07/09/08 - 23:38

Não concordara com a tal passeata no começo, embora quisesse as mesmas coisas que os outros rapazes. No final das contas sua namorada o convenceu a ir naquele negócio, ela já convenceu ele tantas vezes antes que ele nem tentou resistir dessa vez. Pelo menos havia descoberto um grande segredo em relação às fêmeas: a força de convicção delas. 

Pegou um pé-de-cabra e umas bolinhas de gude, que colocou no bolso. Foi avisado de haveria resistência. O governo não estava de brincadeira. Achou que uma porrada na barriga para cada um seria o suficiente para conseguir ao menos sobreviver. 

Pegaram os cartazes e seguiram pela rua da praia, gritando seus hinos, entoando cantos que lembravam e enchiam seus corações de esperanças, algo que realmente os levava para frente, mesmo sabendo que levariam pontos, teriam membros quebrados, e, na pior das hipóteses, morreriam. A maioria deles iria morrer, na verdade, era o que estava escrito no livro do destino e aquilo não poderia ser mais mudado. A vida era uma merda naquela época, ainda é. 
Continuavam a entoar seus cantos. Olhou pela esquerda e viu as velhas fardas cor de vômito, que fediam a vômito e remetiam a vômito e vazio, nada mais. Pegou o pé-de-cabra, pronto para acertar aquelas almas assalariadas. O suor começou a escorrer-lhe pelo canto do rosto. Eles vinham alinhados, com seus cassetetes na mão. Preparou-se. Eles apressaram o passo, mas ele estava pronto. Acertou um.

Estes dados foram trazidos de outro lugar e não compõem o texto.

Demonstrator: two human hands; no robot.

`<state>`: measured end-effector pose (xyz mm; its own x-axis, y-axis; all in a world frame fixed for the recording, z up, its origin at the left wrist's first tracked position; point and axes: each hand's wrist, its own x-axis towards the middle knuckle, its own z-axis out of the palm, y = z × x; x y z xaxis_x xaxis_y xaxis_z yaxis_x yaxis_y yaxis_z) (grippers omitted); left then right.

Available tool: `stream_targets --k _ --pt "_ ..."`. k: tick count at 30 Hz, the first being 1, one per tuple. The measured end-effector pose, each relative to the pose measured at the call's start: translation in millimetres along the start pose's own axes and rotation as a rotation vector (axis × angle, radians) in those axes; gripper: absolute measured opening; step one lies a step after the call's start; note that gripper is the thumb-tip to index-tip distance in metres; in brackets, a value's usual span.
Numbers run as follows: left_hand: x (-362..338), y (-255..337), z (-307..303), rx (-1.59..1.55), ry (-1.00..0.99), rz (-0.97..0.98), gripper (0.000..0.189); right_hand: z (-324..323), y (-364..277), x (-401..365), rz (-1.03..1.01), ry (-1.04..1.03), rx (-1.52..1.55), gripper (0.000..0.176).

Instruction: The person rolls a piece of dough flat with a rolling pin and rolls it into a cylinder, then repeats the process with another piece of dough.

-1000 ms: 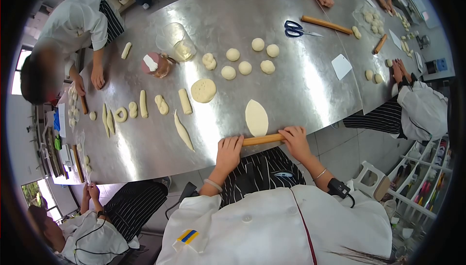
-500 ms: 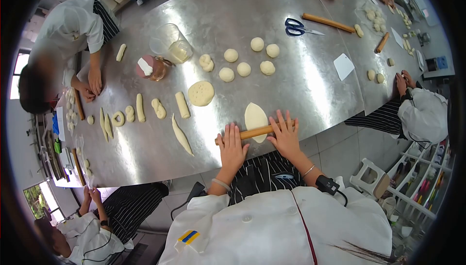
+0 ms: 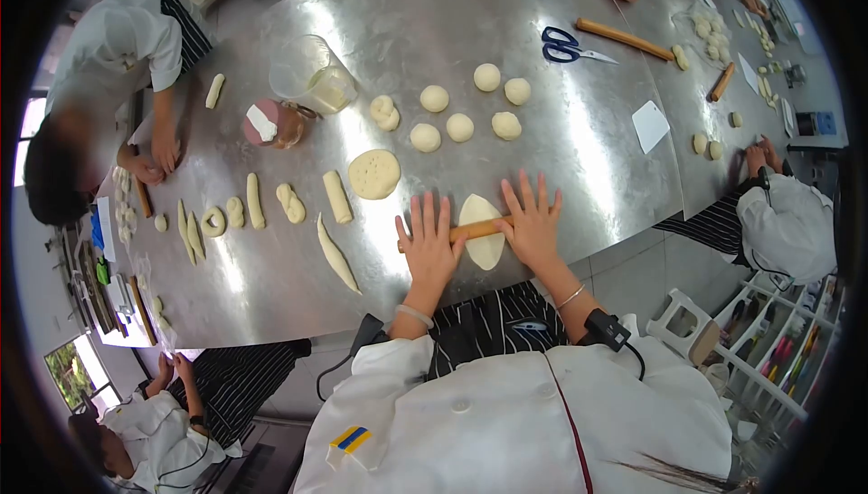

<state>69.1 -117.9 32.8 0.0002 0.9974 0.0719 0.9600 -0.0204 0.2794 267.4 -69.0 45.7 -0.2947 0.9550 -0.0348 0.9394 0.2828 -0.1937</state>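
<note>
A wooden rolling pin (image 3: 479,229) lies across a flat, pointed oval of dough (image 3: 482,250) near the table's front edge. My left hand (image 3: 429,245) rests over the pin's left part, fingers spread and pointing away from me. Over its right part lies my right hand (image 3: 535,227), also with fingers outstretched, and neither hand wraps round the pin. To the left are a long tapered dough strip (image 3: 336,255) and a dough roll (image 3: 338,197). A round dotted dough disc (image 3: 373,175) sits just behind my left hand.
Several dough balls (image 3: 460,127) and a knotted piece (image 3: 384,113) lie farther back. Blue-handled scissors (image 3: 562,46), another rolling pin (image 3: 624,40) and a white scraper (image 3: 650,126) are at right. A clear jug (image 3: 324,87) stands back left. Other people work around the metal table (image 3: 434,33).
Both hands have slid forward over the pin, palms now covering its ends more, with fingers reaching past it. The camera view has shifted slightly.
</note>
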Motion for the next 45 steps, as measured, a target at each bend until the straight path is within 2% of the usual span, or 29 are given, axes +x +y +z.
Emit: stream_targets --k 11,17,33,39,41,45 --pt "43 -12 2 0.025 0.021 -0.001 0.066 8 4 44 -0.051 0.150 -0.006 0.069" --pt "58 -15 2 0.004 0.053 -0.013 0.063 7 5 62 -0.049 0.160 0.030 0.069" --pt "91 -22 2 0.046 0.114 -0.011 0.071 7 6 101 -0.041 0.198 0.048 0.069" --pt "112 -29 8 0.113 0.244 0.041 0.057 15 8 125 -0.079 0.341 0.050 0.066" --pt "119 -31 8 0.159 0.325 0.145 0.049 16 8 135 -0.128 0.382 0.021 0.063" --pt "123 -34 12 0.177 0.365 0.249 0.046 20 12 142 -0.213 0.452 0.028 0.056"
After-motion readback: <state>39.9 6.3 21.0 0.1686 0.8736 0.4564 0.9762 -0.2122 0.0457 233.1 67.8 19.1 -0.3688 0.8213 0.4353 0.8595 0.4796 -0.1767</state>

Então todo mundo ouviu os gritos, que ecoavam por toda praça da alfândega. Todo aquele mar de gente agora se virava para a direita como uma enorme tsunami. Todos magros, mas com as cabeças bem alimentadas, egos alimentados com pensamentos libertinos, de esperança e coragem. Ele não pertencia muito bem àquilo ali, era mais calmo e tinha menos furor no sangue, mas olhou para o lado e viu aqueles pequenos cabelos loiros movimentando-se suavemente, enquanto as mãos brancas manejavam aquele pedaço de ferro contra cassetetes masculinos, movidos pelo salário e pão de necessidade. Foi tomado pelo espírito de liberdade de todos ali. Agora era um deles, podia sentir aquilo entrando-lhe pelo corpo. Manejou aquele pé-de-cabra como nunca. Tirou a consciência de vários, mas eram muitos. Seus longos cabelos crespos, em pé, na linha de frente de uma guerra já perdida.

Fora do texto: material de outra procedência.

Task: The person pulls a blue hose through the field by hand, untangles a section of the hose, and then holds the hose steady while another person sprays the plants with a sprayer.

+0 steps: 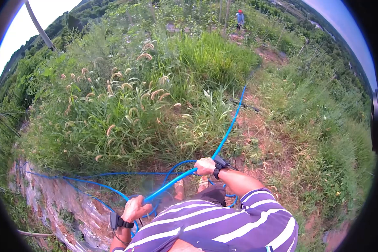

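A bright blue hose (168, 185) runs across the front of my body through both hands. My left hand (135, 208) is closed around it low on the left, near my waist. Farther forward and to the right, my right hand (205, 166) grips the same hose, its fingers wrapped over it. From there the hose stretches up the dirt path and away from me. Behind and below my hands, more loops of it lie on the ground around my feet and off to the left. Each wrist carries a strapped dark device.
Tall grass with seed heads (151, 94) fills the left and middle. A dirt path (256, 122) leads uphill on the right between weeds. A person in a red hat (240, 19) stands far up the path. At lower left, the ground drops along a pale bank (50, 197).
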A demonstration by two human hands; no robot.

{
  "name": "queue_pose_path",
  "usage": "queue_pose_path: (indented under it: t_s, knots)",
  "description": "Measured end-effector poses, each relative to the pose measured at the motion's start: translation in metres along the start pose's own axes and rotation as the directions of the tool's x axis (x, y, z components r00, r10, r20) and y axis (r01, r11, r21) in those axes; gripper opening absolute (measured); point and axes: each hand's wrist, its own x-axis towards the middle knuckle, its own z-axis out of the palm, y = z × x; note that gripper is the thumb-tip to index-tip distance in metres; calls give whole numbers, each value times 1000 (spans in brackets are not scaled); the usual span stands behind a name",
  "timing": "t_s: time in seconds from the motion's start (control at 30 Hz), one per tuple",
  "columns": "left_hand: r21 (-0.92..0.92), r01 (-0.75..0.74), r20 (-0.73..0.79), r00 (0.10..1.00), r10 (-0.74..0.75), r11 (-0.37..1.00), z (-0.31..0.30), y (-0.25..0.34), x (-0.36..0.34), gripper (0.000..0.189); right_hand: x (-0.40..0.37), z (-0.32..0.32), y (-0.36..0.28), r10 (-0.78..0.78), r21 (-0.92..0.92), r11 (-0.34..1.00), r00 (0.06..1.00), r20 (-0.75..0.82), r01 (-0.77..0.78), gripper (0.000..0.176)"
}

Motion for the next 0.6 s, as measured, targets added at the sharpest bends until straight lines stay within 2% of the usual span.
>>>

A liberdade conduzindo a bandeira. A liberdade conduzindo o povo. Lembrou-se da pintura. A liberdade estava ali, ela podia senti-la. Aquilo era melhor do que qualquer noite de chapação que tivera. Qualquer cigarro de maconha que acendera. Sentia-se vivo e gostava daquilo. Levava golpes, nem os sentia. Estava com o nariz sangrando. Sentia o sangue caindo pelo seu nariz, latejante, provavelmente quebrado. Nem sentia. A liberdade havia lhe feito o curativo. Olhou para lado, e os cabelos loiros ainda moviam-se suavemente. As mãos agora exaustas não paravam. Puxou os cabelos e mergulhou naquele mar de gente. Precisavam descansar e sair daquele front de batalha. Os fardos de vômito continuavam lá na frente, lutando pela alimentação dos seus filhos. Estavam fazendo a força policial fazer jus ao seu salário.

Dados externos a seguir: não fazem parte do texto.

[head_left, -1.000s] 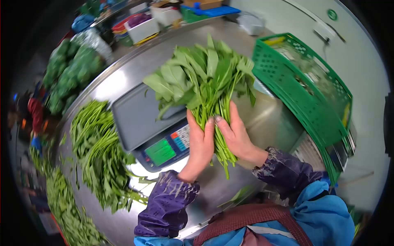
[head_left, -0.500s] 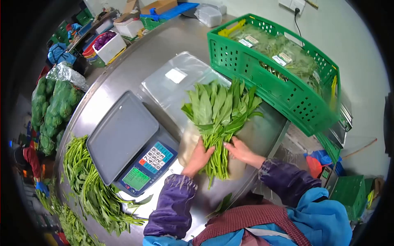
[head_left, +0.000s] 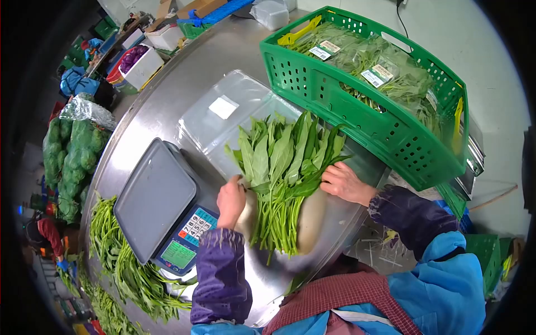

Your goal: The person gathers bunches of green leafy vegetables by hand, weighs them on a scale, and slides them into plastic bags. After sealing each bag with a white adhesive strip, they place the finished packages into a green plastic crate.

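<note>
A bunch of leafy green vegetables (head_left: 285, 162) lies on the steel table, its leaves away from me and its stems toward me. Under and beyond it are clear plastic bags (head_left: 223, 131), with a white label on them. My left hand (head_left: 230, 202) is at the left side of the bunch, fingers curled in. Against the leaves on the right, my right hand (head_left: 347, 183) has its fingers bent and pressed together. Whatever either hand pinches there is too small or hidden to name.
A digital scale (head_left: 159, 195) with a grey pan stands at left, beside loose greens (head_left: 131, 268). At upper right is a green crate (head_left: 335, 89) holding bagged, labelled greens. Netted green vegetables (head_left: 75, 156) and a person in red sleeves (head_left: 50, 237) are farther left.
My hands have left the stems and moved apart and farther up, to either side of the leaves. The bunch now lies with its stems more spread.
</note>
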Demonstrator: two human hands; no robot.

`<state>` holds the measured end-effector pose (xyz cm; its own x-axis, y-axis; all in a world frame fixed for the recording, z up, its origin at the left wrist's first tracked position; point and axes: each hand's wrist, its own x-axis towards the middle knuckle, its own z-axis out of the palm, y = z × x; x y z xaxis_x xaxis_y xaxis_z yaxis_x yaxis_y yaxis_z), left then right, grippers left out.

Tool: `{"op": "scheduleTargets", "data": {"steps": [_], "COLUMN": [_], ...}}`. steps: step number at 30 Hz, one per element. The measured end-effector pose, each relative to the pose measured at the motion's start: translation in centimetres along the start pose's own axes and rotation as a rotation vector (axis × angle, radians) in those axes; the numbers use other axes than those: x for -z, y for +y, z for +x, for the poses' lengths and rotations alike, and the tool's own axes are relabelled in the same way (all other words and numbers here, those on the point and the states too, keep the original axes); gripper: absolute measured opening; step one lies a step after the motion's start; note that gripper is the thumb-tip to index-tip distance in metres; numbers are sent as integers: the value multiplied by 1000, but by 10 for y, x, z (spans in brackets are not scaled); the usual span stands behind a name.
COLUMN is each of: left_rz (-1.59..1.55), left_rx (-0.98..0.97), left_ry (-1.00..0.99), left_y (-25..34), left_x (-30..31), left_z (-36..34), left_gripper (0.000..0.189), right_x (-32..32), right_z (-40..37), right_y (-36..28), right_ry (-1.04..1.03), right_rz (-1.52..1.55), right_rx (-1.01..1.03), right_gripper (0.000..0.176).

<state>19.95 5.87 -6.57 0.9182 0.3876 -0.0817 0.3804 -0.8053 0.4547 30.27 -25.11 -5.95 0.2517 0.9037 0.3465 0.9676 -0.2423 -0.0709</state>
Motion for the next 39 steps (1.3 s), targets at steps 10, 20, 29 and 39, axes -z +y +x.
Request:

Descansavam, mas quando viram, estavam de volta ao front de novo, estavam sendo derrotados. Sua camiseta roxa com laranja agora tingida de vermelho. Um vermelho tímido que tomava lugar aos poucos, em diversos lugares, como diferentes nódulos de um câncer. Lançou as bolinhas de gude. Todos o fizeram. Os fardas de vômito escorregavam. Matou três com o pé de cabra. Não estava sendo cruel. A liberdade tinha um preço. 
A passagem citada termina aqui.